KEY POINTS
- Newmont shares dropped 7.2% after missing Wall Street’s earnings expectations.
- The company reported a net income of $922 million, nearly six times higher than last year.
- Newmont produced 1.67 million ounces of gold, surpassing its rival Barrick Gold.
Newmont Corp. shares fell as much as 7.2% in postmarket trading on Wednesday after the world’s top gold producer reported third-quarter earnings that missed Wall Street expectations, despite posting its largest quarterly profit in five years.
The stock dropped to a low of $53.60 after the Denver-based company revealed quarterly revenue and adjusted earnings that were below analyst estimates. This comes even as Newmont reported a net income of $922 million for the quarter, nearly six times higher than the same period last year.

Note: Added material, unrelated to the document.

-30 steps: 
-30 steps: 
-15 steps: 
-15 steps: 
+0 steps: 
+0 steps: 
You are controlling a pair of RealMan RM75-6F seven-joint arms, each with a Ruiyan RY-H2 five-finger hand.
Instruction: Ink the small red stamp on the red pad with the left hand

Strong growth driven by Newcrest acquisition and gold production
According to a report by mining.com, Newmont is projected to earn $3.2 billion in 2024, which would make it the company’s most profitable year on record. The company is the first major gold producer to report earnings this season, during which gold miners are expected to post strong profits due to soaring gold prices and lower production costs.
Newmont’s growth is also driven by its $15 billion acquisition of Newcrest Mining Ltd., which expanded its portfolio with additional gold and copper mines. The company produced 1.67 million ounces of gold in the third quarter, far exceeding its closest competitor, Barrick Gold Corp., which reported producing 943,000 ounces.